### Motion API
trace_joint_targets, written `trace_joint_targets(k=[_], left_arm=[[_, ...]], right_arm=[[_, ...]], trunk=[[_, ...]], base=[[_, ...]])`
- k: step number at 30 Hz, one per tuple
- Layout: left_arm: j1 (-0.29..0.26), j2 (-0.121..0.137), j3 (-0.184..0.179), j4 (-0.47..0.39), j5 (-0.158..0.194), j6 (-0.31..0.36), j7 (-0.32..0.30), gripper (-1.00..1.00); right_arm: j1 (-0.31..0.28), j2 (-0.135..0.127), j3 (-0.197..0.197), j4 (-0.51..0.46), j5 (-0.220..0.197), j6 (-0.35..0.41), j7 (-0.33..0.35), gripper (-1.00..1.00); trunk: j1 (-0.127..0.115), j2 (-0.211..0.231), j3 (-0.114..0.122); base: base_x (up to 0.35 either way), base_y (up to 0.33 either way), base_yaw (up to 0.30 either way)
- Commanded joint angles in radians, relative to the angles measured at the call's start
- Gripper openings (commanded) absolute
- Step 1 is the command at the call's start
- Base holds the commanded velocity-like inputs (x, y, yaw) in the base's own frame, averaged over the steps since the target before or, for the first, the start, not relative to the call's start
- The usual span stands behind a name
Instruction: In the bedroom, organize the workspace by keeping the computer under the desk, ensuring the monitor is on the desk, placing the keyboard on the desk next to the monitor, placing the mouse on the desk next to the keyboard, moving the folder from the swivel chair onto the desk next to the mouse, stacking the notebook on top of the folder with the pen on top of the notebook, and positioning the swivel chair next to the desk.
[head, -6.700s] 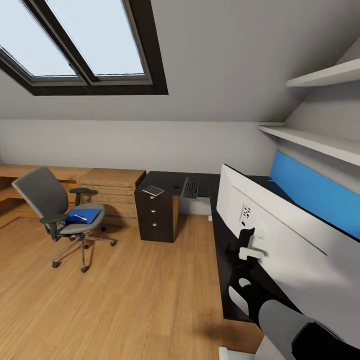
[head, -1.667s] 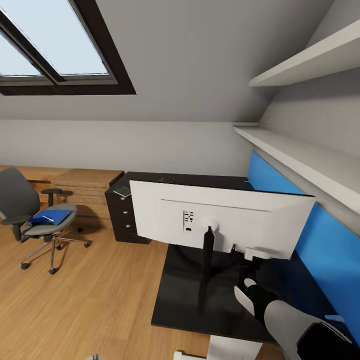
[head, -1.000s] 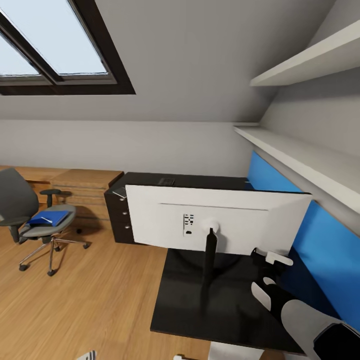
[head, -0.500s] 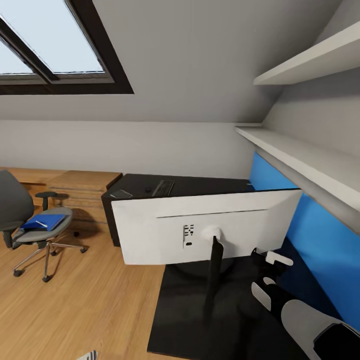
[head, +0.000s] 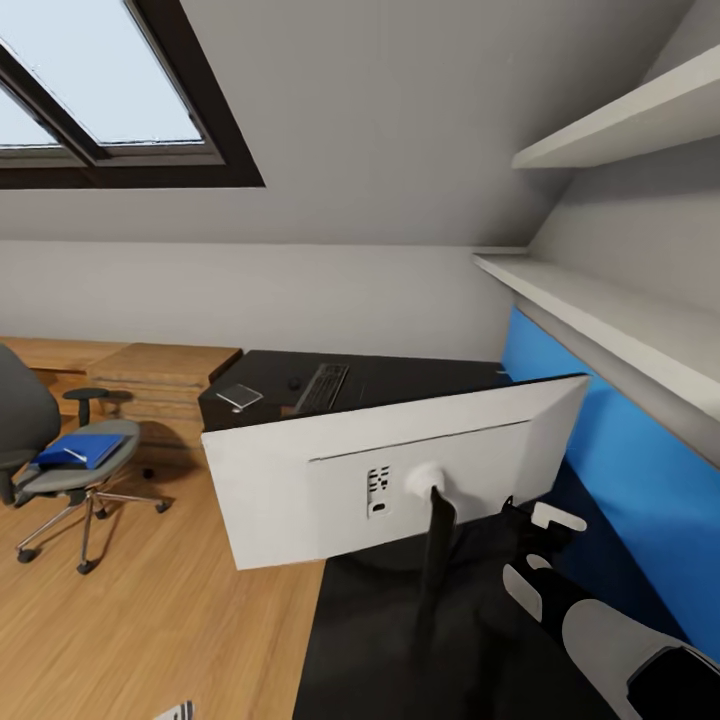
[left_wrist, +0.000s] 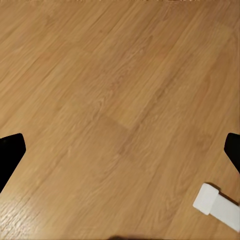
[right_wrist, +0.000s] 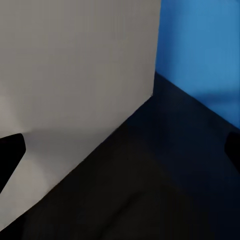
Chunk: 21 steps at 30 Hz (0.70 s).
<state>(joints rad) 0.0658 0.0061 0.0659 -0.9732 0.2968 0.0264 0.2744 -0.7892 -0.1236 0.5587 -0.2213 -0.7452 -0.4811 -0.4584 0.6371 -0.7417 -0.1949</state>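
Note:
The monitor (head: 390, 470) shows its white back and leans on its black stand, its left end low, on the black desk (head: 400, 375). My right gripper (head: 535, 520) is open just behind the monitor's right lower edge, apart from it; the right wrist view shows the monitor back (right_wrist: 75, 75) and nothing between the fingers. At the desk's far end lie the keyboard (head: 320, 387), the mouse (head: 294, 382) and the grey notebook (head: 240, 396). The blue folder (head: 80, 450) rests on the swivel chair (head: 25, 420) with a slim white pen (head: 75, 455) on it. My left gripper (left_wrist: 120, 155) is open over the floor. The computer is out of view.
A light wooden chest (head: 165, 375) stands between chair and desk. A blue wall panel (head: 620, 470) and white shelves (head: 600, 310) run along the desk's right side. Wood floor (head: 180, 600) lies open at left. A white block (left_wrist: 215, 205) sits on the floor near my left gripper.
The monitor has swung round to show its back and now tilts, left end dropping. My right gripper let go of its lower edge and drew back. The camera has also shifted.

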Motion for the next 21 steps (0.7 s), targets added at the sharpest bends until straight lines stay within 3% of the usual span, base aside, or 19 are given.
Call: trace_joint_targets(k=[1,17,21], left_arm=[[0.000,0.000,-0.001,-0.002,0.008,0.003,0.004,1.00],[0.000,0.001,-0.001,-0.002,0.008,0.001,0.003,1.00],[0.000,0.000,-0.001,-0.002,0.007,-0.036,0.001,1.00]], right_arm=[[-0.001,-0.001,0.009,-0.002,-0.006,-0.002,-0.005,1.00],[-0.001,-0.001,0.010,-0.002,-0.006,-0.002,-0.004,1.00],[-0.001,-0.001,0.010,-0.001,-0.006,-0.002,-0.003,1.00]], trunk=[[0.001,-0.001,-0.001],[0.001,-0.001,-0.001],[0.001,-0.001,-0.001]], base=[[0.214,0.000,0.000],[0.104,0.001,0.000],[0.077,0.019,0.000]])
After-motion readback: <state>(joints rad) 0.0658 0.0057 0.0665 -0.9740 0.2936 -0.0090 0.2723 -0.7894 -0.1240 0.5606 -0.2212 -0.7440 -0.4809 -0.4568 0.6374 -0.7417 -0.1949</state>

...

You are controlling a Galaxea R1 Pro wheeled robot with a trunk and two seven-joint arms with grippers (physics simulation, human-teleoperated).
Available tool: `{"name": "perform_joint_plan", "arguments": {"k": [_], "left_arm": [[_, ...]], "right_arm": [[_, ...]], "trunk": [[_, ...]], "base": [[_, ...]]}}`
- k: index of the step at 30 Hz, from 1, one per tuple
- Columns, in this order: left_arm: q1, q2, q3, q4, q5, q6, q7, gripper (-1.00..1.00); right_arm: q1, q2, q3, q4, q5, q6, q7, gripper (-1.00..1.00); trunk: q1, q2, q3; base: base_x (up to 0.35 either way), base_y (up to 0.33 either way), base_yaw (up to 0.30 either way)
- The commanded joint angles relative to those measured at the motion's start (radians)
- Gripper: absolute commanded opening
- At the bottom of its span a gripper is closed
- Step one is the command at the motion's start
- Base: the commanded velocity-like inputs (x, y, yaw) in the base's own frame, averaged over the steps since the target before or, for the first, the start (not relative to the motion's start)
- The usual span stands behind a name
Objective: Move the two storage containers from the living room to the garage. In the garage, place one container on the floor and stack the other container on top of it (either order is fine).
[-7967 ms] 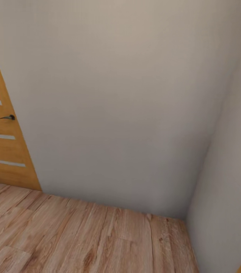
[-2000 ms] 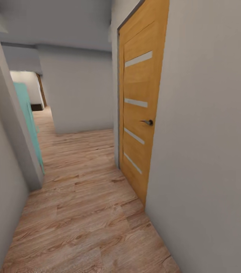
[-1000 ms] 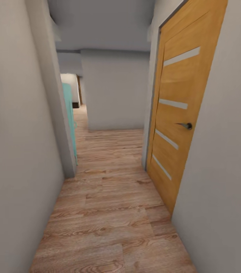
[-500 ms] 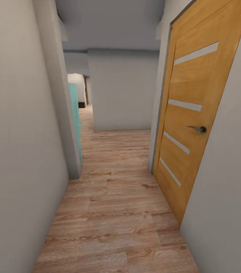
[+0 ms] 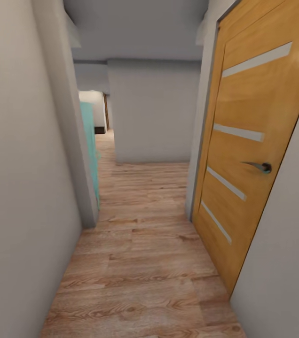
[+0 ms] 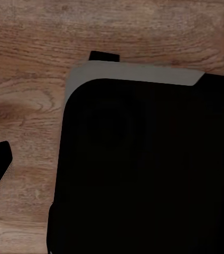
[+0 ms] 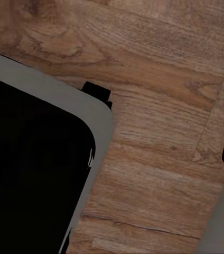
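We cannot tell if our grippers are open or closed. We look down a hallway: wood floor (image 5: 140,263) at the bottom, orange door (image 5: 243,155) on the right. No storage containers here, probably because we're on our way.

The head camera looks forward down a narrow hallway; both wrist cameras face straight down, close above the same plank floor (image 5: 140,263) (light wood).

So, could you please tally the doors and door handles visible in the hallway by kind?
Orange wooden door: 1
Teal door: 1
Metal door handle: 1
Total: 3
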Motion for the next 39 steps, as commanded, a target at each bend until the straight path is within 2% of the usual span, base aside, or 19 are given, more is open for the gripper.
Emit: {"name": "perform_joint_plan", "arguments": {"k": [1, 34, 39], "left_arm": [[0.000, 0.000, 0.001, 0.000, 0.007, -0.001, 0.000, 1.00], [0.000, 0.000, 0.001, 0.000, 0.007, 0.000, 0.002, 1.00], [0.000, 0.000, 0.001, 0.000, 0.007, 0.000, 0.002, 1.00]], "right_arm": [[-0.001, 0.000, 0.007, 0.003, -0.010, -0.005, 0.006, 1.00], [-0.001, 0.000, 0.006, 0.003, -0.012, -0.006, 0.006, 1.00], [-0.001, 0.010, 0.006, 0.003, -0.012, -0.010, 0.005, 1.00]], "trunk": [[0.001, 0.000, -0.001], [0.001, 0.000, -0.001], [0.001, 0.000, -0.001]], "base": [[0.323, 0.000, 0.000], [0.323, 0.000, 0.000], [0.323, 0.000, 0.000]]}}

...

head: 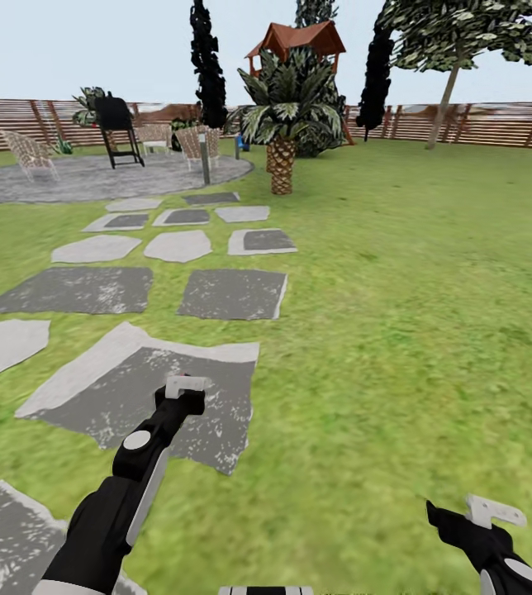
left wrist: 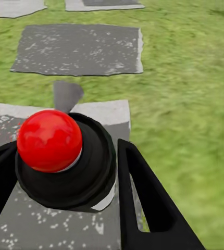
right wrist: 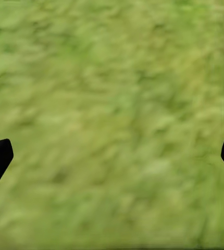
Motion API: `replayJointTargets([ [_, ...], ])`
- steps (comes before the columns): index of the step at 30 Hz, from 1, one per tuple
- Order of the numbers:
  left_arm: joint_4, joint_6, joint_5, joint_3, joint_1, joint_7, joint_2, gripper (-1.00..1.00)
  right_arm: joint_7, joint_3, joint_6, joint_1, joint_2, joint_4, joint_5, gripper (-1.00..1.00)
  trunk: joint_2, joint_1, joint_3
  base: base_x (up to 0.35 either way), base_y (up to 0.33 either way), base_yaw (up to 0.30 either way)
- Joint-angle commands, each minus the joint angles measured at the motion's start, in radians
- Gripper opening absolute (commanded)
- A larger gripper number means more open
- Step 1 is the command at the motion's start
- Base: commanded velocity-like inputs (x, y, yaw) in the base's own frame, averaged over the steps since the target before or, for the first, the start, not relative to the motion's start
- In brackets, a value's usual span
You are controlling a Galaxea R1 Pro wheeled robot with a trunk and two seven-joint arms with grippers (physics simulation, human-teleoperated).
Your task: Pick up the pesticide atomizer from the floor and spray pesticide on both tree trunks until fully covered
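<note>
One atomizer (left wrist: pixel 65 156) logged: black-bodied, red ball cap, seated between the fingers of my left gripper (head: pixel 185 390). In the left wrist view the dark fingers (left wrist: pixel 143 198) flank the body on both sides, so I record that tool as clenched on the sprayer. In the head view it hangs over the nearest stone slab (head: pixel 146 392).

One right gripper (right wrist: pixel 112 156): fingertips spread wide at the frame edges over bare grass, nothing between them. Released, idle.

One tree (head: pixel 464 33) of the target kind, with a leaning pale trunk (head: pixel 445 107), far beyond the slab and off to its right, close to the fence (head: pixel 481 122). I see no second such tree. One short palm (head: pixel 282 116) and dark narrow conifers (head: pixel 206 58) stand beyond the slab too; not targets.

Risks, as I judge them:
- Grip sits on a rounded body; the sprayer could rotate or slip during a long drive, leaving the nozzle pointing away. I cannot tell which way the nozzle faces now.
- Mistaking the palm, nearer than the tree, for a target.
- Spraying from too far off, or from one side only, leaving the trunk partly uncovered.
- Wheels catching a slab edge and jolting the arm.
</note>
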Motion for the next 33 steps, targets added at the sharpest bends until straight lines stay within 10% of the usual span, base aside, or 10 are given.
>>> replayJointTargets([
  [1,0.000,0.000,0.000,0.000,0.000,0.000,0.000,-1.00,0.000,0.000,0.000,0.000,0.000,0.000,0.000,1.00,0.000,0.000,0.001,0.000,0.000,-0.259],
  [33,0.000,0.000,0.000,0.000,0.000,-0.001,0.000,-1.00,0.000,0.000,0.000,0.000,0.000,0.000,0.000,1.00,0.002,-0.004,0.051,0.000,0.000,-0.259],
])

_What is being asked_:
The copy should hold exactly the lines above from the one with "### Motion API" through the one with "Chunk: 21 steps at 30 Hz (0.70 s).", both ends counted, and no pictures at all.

_Task solution_:
### Motion API
trace_joint_targets, written `trace_joint_targets(k=[_], left_arm=[[_, ...]], right_arm=[[_, ...]], trunk=[[_, ...]], base=[[_, ...]])`
- k: step number at 30 Hz, one per tuple
- Layout: left_arm: j1 (-0.29..0.26), j2 (-0.121..0.137), j3 (-0.184..0.179), j4 (-0.47..0.39), j5 (-0.158..0.194), j6 (-0.31..0.36), j7 (-0.32..0.30), gripper (-1.00..1.00); right_arm: j1 (-0.31..0.28), j2 (-0.135..0.127), j3 (-0.197..0.197), j4 (-0.51..0.46), j5 (-0.220..0.197), j6 (-0.35..0.41), j7 (-0.33..0.35), gripper (-1.00..1.00); trunk: j1 (-0.127..0.115), j2 (-0.211..0.231), j3 (-0.114..0.122); base: base_x (up to 0.35 either way), base_y (up to 0.33 either way), base_yaw (up to 0.30 either way)
- Commanded joint angles in radians, relative to the angles measured at the call's start
- Gripper openings (commanded) absolute
- Step 1 is the command at the call's start
- Base holds the commanded velocity-like inputs (x, y, yaw) in the base's own frame, averaged over the steps since the target before or, for the first, the start, not relative to the call's start
- The usual span stands behind a name
Instruction: In the bedroom, organize the workspace by keeping the computer under the desk, ensuring the monitor is on the desk, placing the keyboard on the desk next to the monitor, placing the mouse on the desk next to the keyboard, moving the folder from the swivel chair onto the desk next to the mouse, stacking the notebook on top of the folder with the pen on top of the notebook, and positioning the swivel chair next to the desk.
[head, -6.700s] 
[head, -1.667s] 
[head, -1.000s] 
[head, -0.500s] 
[head, +0.000s] 
[left_wrist, +0.000s] 
[right_wrist, +0.000s] 
Chunk: 21 steps at 30 Hz (0.70 s).

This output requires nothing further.